Ustekinumab (STELARA®) is a 45 mg or 90 mg injection given under the skin, at weeks 0, 4, and every 12 weeks thereafter. It is administered by a healthcare provider or self-injected only after proper training.
- For patients weighing ≤100 kg (220 lbs), the recommended dose is 45 mg initially and 4 weeks later, followed by 45 mg every 12 weeks.
- For patients weighing >100 kg (220 lbs), the recommended dose is 90 mg initially and 4 weeks later, followed by 90 mg every 12 weeks.
- The recommended dose is 45 mg initially and 4 weeks later, followed by 45 mg every 12 weeks.
- For patients with co-existent moderate-to-severe plaque psoriasis weighing >100 kg (220 lbs), the recommended dose is 90 mg initially and 4 weeks later, followed by 90 mg every 12 weeks
Clinically significant hypersensitivity to ustekinumab or to any of the excipients.
 WARNINGS AND PRECAUTIONS
- Infections: Serious infections have occurred, which may require hospitalization, including tuberculosis (TB), and infections caused by bacteria, fungi, or viruses.
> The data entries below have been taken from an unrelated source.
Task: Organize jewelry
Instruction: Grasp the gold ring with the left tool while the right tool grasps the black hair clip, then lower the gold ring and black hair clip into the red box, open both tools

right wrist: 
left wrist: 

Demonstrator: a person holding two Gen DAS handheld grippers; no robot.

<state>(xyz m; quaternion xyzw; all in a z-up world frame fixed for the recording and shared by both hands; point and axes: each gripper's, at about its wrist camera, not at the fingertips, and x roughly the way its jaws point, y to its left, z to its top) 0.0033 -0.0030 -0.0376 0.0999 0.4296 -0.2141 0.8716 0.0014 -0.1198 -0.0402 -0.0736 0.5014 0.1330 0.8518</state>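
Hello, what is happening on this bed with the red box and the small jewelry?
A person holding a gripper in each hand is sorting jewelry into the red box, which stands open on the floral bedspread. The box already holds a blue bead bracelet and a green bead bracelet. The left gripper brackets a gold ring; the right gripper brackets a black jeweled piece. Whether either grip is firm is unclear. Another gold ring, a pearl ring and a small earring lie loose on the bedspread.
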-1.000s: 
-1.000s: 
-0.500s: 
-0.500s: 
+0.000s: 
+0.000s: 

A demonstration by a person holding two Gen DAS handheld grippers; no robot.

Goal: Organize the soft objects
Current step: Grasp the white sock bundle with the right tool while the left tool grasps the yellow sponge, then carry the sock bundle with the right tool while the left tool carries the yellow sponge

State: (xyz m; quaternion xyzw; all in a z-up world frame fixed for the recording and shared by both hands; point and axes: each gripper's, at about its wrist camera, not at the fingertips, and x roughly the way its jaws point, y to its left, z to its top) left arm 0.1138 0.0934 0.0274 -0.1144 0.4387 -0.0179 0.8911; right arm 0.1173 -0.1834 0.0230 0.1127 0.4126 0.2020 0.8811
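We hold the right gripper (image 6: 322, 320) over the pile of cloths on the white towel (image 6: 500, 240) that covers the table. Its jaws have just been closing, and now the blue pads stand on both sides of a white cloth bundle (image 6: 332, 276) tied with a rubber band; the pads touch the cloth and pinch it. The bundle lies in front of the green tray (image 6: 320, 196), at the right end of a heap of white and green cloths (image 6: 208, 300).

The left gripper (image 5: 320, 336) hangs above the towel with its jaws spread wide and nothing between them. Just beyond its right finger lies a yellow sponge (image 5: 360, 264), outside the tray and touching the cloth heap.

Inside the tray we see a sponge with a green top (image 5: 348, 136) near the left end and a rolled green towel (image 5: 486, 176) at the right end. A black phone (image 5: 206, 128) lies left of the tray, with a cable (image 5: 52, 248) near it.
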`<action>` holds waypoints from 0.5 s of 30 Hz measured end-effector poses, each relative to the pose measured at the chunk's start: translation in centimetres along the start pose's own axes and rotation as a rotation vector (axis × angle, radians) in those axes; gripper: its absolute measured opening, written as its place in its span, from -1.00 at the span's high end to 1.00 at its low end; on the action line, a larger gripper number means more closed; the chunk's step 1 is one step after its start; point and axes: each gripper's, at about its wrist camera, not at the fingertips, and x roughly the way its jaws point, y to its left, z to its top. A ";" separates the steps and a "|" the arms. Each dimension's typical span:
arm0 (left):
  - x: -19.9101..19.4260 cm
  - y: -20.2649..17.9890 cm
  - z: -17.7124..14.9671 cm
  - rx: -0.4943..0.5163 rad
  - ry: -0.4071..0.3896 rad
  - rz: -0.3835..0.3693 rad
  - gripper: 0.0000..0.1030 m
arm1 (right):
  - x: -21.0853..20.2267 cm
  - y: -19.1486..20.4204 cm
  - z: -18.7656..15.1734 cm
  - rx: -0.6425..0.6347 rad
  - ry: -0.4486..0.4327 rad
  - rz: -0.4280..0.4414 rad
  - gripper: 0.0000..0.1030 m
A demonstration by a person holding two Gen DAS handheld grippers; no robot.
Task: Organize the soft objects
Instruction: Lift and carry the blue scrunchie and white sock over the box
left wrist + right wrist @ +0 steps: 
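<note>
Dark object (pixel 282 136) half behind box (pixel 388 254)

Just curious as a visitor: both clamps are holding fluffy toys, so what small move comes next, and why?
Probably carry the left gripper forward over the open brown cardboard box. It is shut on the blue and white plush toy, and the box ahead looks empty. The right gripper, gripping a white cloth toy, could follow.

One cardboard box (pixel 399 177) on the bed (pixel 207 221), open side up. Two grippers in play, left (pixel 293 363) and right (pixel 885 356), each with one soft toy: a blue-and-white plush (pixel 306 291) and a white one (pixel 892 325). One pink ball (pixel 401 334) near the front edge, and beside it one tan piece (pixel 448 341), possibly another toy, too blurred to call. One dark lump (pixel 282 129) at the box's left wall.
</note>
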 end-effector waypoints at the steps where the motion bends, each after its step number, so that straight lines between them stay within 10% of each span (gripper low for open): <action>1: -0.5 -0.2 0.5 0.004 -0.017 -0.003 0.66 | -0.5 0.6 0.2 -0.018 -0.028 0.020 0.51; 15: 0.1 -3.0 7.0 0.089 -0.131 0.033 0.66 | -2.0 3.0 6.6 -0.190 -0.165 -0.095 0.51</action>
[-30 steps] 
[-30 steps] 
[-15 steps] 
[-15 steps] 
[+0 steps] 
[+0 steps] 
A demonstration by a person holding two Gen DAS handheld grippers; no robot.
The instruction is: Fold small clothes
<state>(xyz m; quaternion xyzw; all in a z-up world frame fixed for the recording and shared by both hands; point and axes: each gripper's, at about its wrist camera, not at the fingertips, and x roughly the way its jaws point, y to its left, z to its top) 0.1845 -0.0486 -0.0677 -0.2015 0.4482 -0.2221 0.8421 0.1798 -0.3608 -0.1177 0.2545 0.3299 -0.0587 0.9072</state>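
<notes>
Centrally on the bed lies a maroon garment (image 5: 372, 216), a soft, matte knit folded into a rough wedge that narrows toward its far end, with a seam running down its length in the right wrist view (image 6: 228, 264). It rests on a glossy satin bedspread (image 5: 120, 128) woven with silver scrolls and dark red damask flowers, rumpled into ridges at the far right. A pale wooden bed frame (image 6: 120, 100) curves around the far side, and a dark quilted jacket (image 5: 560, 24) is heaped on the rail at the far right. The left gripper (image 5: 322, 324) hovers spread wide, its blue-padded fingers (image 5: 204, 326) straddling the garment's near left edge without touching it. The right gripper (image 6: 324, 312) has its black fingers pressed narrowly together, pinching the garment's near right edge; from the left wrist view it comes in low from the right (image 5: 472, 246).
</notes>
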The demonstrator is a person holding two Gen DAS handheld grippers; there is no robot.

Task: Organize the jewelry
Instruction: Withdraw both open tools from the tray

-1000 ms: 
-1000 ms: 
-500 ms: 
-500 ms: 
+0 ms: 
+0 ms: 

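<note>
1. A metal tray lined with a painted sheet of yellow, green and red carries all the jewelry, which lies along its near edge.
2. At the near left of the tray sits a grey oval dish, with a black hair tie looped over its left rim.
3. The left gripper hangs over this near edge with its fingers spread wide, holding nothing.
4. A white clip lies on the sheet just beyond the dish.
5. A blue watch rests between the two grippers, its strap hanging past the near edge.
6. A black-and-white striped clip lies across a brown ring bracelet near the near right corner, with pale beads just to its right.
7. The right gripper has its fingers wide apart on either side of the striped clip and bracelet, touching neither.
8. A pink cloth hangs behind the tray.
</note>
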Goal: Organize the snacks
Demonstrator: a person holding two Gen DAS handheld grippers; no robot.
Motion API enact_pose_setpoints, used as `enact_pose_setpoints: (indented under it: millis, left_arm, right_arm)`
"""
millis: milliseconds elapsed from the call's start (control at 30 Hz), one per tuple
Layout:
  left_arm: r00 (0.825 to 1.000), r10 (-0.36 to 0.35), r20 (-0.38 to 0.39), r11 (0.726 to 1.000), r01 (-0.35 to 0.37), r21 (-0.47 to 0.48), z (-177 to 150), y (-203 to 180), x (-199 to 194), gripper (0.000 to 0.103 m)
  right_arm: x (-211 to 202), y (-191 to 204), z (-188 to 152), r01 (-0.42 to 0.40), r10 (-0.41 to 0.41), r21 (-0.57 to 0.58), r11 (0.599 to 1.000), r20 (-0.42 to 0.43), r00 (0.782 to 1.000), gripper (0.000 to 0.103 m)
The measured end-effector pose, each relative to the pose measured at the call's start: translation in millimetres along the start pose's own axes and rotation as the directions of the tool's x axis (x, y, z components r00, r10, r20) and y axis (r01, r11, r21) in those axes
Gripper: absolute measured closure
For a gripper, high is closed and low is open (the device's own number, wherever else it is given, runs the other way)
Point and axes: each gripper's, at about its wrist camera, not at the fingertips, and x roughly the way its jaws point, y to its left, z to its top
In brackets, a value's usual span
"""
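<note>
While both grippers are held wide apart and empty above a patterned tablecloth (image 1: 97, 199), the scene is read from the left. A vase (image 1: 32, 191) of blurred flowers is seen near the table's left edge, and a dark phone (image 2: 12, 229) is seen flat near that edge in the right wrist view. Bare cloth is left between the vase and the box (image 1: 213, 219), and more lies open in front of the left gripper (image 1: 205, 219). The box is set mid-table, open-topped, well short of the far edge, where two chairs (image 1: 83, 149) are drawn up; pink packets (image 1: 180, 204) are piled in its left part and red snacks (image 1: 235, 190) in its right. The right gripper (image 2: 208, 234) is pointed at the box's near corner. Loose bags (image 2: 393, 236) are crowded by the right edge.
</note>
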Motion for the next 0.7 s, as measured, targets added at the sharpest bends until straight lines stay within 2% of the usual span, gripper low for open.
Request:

Do not start STELARA® during any clinically important active infection. If a serious infection develops, stop STELARA® until the infection resolves.
- Theoretical Risk for Particular Infections: Serious infections from mycobacteria, salmonella and Bacillus Calmette-Guerin (BCG) vaccinations have been reported in patients genetically deficient in IL-12/IL-23. Diagnostic tests for these infections should be considered as dictated by clinical circumstances.
- Tuberculosis (TB): Evaluate patients for TB prior to initiating treatment with STELARA®. Initiate treatment of latent TB before administering STELARA®.
- Cancers: STELARA® may increase risk of malignancy. The safety of STELARA® in patients with a history of or a known malignancy has not been evaluated.
- Anaphylaxis or other clinically significant hypersensitivity reactions may occur.
- Reversible Posterior Leukoencephalopathy Syndrome (RPLS): One case was reported. If suspected, treat promptly and discontinue STELARA. RPLS is a rare condition that affects the brain and can cause death. The cause of RPLS is not known. If RPLS is found early and treated, most people recover. Tell your doctor right away if you have any new or worsening medical problems including: headache, seizures, confusion, and vision problems.
- Live vaccines: Live vaccines should not be given with STELARA®.
- Concomitant therapy: In psoriasis studies, the safety of concomitant use of STELARA® with immunosuppressants or phototherapy has not been evaluated.
 PREGNANCY AND LACTATION
 SIDE EFFECTS
Most common adverse reactions (incidence ≥3% and greater than with placebo): upper respiratory infections, headache, tiredness, joint pain and nausea.